Chapter 12

Chapter Twelve

I’d forgotten how loud quiet could be.

The woods off the Jasper Creek trailhead swallowed town noise in about thirty yards. One minute you had distant traffic and somebody’s dog barking, the next it was just wind in the branches and the grind of gravel under my boots.

Was this helping or was I just inventing a new way to torture myself?

These were the same trails Chloe and I used to hike on Sundays when we were playing at being outdoorsy. Back when weekend plans meant pack a lunch, go see the overlook, talk about maybe someday bringing kids up here in tiny hiking boots.

I hadn’t set foot out here since she’d moved out.
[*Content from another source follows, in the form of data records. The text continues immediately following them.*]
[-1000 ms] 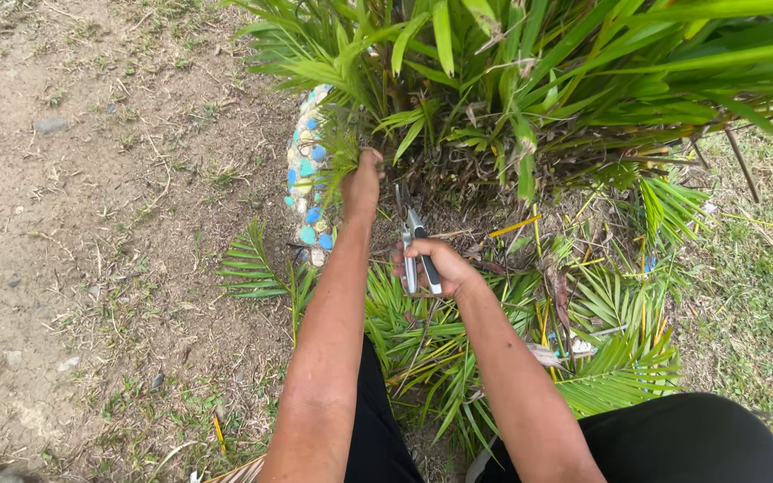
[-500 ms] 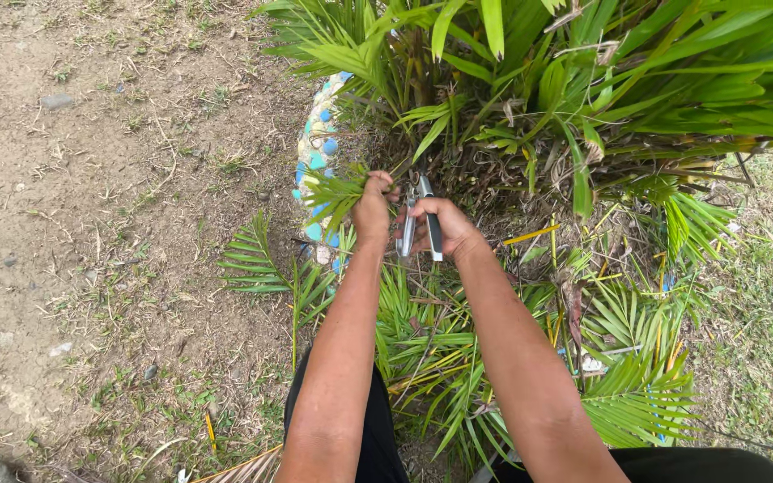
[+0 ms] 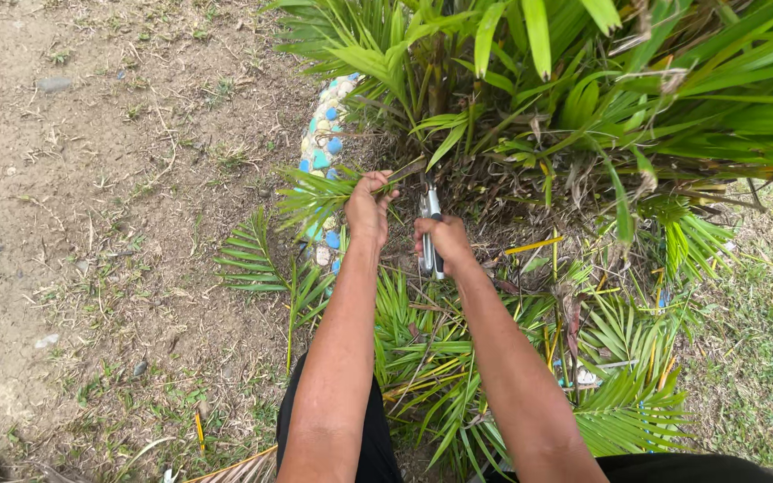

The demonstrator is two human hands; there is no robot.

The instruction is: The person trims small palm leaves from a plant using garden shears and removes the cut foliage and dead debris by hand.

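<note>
At the palm base, hands [image 3: 404,224] outstretched.

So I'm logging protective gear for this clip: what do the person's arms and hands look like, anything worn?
Nothing worn: the left hand and right hand are bare, without gloves, rings or a watch. Both forearms are uncovered, no sleeves in view. Only dark trousers show below the arms.

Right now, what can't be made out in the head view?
- Pruning shears: blade tips lost among stems and fronds; handles mostly covered by the right hand.
- Left hand: fingers curl around a frond stem, hiding the grip.
- Pebble-studded edging: partly hidden by fronds.
- Palm's top: cut off by the frame edge.
</note>
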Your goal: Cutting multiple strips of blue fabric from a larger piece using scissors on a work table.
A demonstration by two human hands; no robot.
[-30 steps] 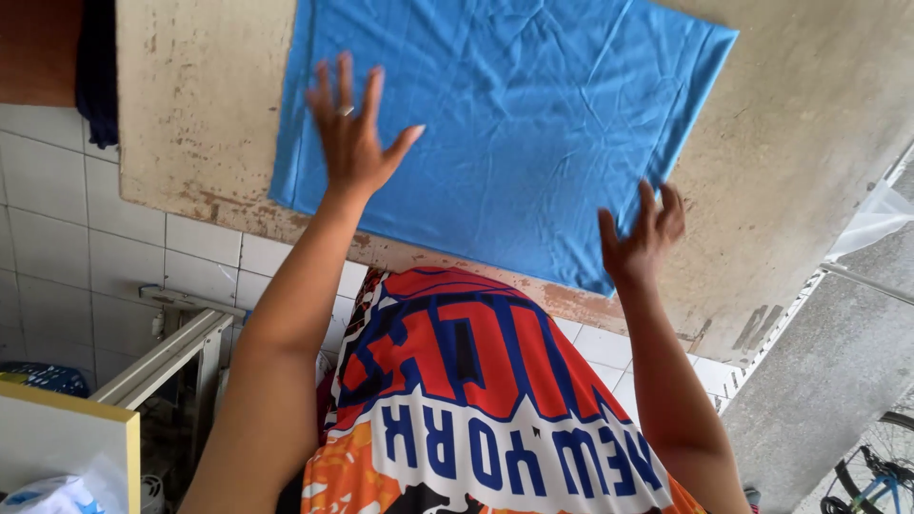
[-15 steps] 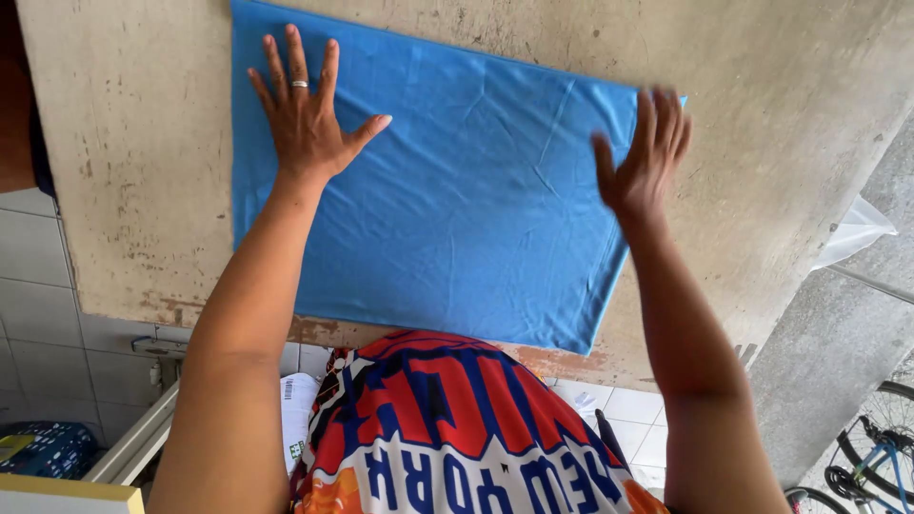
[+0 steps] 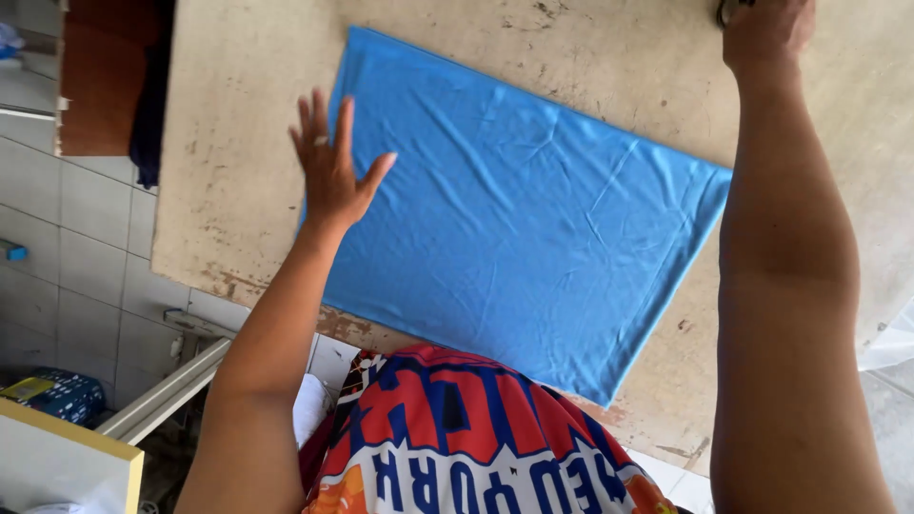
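Blue cloth (image 3: 533, 238) lies flat mid-frame on the worn table (image 3: 238, 143) — left hand (image 3: 331, 171) on its edge, fingers spread; right hand (image 3: 766, 33), upper right, finger state unclear.

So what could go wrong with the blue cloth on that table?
The blue cloth has a corner hanging over the table edge, so it might slide off. Only the left hand rests on it; the right hand reaches far past it. The tabletop looks stained and could dirty the cloth.
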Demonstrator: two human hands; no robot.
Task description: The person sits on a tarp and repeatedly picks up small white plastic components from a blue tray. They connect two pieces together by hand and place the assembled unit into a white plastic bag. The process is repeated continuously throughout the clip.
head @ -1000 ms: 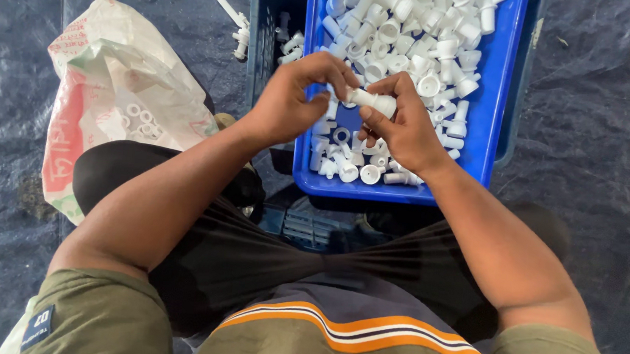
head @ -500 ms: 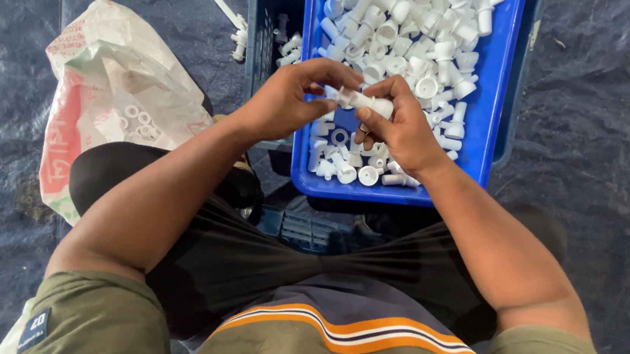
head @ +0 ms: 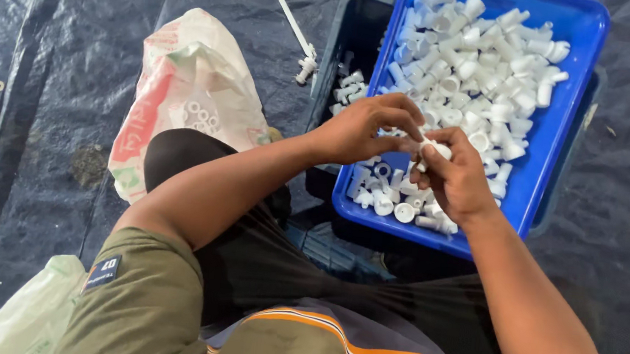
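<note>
Dark tarp (head: 74,65), fitting (head: 437,150) (mostly hidden), hands

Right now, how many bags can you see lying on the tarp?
2: a white and red printed sack left of the left hand, and a pale green plastic bag at the bottom left corner. Others may lie out of view.

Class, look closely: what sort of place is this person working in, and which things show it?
Probably an informal workshop floor: a blue tray heaped with white plastic fittings, a dark tarpaulin as ground cover, and a printed sack alongside.
</note>
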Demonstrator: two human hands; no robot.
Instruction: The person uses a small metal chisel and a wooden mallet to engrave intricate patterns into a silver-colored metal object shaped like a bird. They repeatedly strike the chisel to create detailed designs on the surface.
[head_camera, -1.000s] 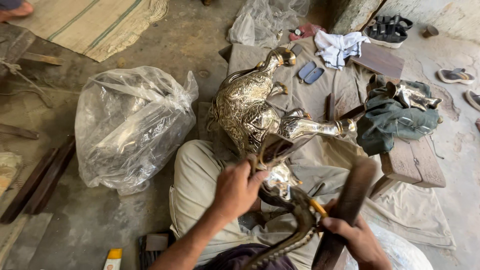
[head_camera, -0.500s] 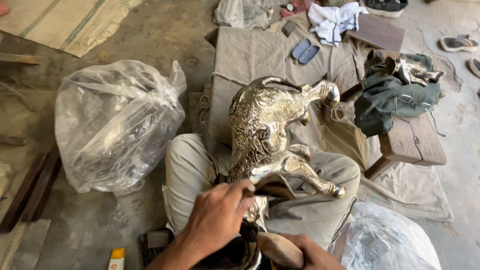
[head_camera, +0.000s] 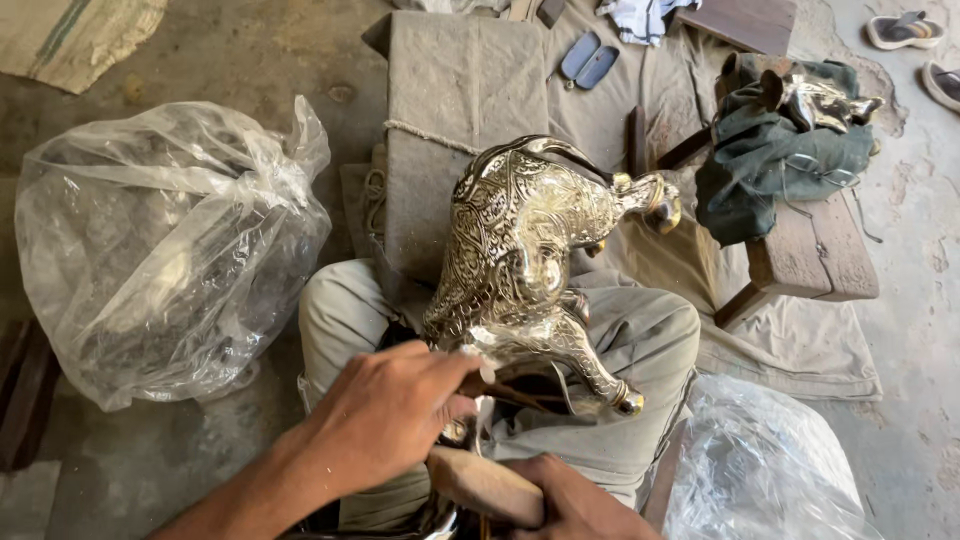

Hell, if I was honest, I hadn’t really been hiking since we lost Kristen. There’d been the one time I’d walked into the trees with a loaded Glock and a head full of ghosts, but that didn’t count as a nature walk.

I jammed my hands into the pockets of my jacket and kept moving.

There was something almost…holy about this place.

I didn’t mean that in a church way. Just—trees towering overhead, ferns crowding the edges of the path, the creek talking to itself somewhere downhill.

It made all the shit that lived in my head feel smaller, like it didn’t matter so much in the face of moss and rock and ten thousand years of erosion.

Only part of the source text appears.